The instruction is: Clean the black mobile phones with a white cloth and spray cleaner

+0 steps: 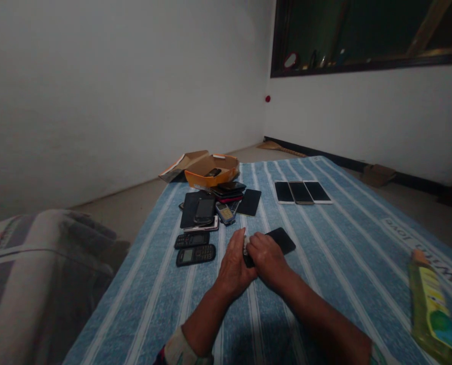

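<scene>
Over the middle of the cloth, my left hand is closed around the side of a small dark mobile phone, held on edge. Curled fingers of my right hand press against the same phone from the other side and cover most of it. Beside my right hand lies a black smartphone, partly hidden by it. Left of my left hand are two black keypad phones, a lower one and an upper one.
A blue striped cloth covers the surface. Behind my hands, piled phones lie before an open orange box. Three smartphones sit in a row at the back right. A bottle of yellowish liquid is at the right edge.
</scene>
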Tool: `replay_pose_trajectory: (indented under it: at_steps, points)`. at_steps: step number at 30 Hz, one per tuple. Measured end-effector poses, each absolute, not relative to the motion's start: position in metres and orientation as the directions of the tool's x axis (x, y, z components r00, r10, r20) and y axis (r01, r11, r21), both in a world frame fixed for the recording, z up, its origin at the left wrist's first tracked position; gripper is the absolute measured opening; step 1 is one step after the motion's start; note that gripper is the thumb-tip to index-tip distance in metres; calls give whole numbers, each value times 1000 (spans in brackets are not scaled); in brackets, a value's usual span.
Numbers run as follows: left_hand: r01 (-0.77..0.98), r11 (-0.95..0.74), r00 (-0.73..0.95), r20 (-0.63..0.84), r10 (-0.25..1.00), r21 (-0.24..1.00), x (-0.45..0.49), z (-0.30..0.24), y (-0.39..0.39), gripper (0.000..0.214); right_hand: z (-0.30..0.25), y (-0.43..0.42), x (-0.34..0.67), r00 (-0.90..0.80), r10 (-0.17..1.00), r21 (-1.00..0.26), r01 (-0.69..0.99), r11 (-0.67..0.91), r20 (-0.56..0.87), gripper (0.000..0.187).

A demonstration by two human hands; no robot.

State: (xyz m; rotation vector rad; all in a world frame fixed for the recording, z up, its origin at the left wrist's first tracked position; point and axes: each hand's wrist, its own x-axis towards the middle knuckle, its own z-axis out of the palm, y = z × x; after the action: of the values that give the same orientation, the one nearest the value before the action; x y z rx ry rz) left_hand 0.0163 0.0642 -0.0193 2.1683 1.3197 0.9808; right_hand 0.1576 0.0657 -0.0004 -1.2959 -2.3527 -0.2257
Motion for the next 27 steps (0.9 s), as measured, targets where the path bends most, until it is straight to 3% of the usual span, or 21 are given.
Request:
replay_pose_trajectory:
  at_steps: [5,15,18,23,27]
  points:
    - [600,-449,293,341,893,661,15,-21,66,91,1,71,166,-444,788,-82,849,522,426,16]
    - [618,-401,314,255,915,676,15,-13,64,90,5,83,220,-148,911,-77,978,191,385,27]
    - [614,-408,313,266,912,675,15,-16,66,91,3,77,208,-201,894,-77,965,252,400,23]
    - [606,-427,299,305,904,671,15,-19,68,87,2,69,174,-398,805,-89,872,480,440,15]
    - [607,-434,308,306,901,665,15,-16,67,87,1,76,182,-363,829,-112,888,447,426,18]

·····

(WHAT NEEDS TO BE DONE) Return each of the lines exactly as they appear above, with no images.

(EXERCISE ANSWER)
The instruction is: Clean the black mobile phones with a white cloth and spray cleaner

+0 steps: 

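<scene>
Over the middle of the cloth, my left hand is closed around the side of a small dark mobile phone, held on edge. Curled fingers of my right hand press against the same phone from the other side and cover most of it. Beside my right hand lies a black smartphone, partly hidden by it. Left of my left hand are two black keypad phones, a lower one and an upper one.
A blue striped cloth covers the surface. Behind my hands, piled phones lie before an open orange box. Three smartphones sit in a row at the back right. A bottle of yellowish liquid is at the right edge.
</scene>
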Tool: `replay_pose_trajectory: (indented under it: at_steps, points)`. at_steps: step number at 30 Hz, one per tuple. Measured end-effector poses, each absolute, not relative to the motion's start: position in metres and orientation as the directions of the tool's x axis (x, y, z components r00, r10, r20) and y axis (r01, r11, r21), both in a world frame fixed for the recording, z up, its origin at the left wrist's first tracked position; gripper is the absolute measured opening; step 1 is one step after the motion's start; note that gripper is the thumb-tip to index-tip distance in metres; calls give whole numbers, each value times 1000 (spans in brackets are not scaled); in brackets, a value's usual span.
Numbers run as follows: left_hand: r01 (-0.77..0.98), r11 (-0.95..0.74), r00 (-0.73..0.95), r20 (-0.63..0.84), r10 (-0.25..1.00), r21 (-0.24..1.00), x (-0.45..0.49), z (-0.30..0.24), y (-0.39..0.39), gripper (0.000..0.214); right_hand: z (-0.30..0.25), y (-0.43..0.42), x (-0.34..0.67), r00 (-0.90..0.80), r10 (-0.17..1.00), r21 (-1.00..0.26), r01 (-0.69..0.99), r11 (-0.67..0.91), r20 (-0.56..0.87), gripper (0.000..0.187).

A demonstration by two human hands; no robot.

State: (xyz m; rotation vector rad; all in a world frame fixed for the recording, z up, its origin at the left wrist's first tracked position; point and axes: each hand's wrist, its own x-axis towards the middle knuckle, its own z-axis out of the palm, y = z × x; after the action: of the values that give the same orientation, the one nearest the value before the action; x y z rx ry rz) left_hand 0.0163 0.0642 -0.0193 2.1683 1.3197 0.9808; right_hand 0.1576 0.0657 -0.0004 -1.2959 -2.3527 -0.2257
Motion for the next 27 steps (0.9 s), as measured, targets where the path bends most, until it is straight to 3% of the usual span, or 21 are given.
Request:
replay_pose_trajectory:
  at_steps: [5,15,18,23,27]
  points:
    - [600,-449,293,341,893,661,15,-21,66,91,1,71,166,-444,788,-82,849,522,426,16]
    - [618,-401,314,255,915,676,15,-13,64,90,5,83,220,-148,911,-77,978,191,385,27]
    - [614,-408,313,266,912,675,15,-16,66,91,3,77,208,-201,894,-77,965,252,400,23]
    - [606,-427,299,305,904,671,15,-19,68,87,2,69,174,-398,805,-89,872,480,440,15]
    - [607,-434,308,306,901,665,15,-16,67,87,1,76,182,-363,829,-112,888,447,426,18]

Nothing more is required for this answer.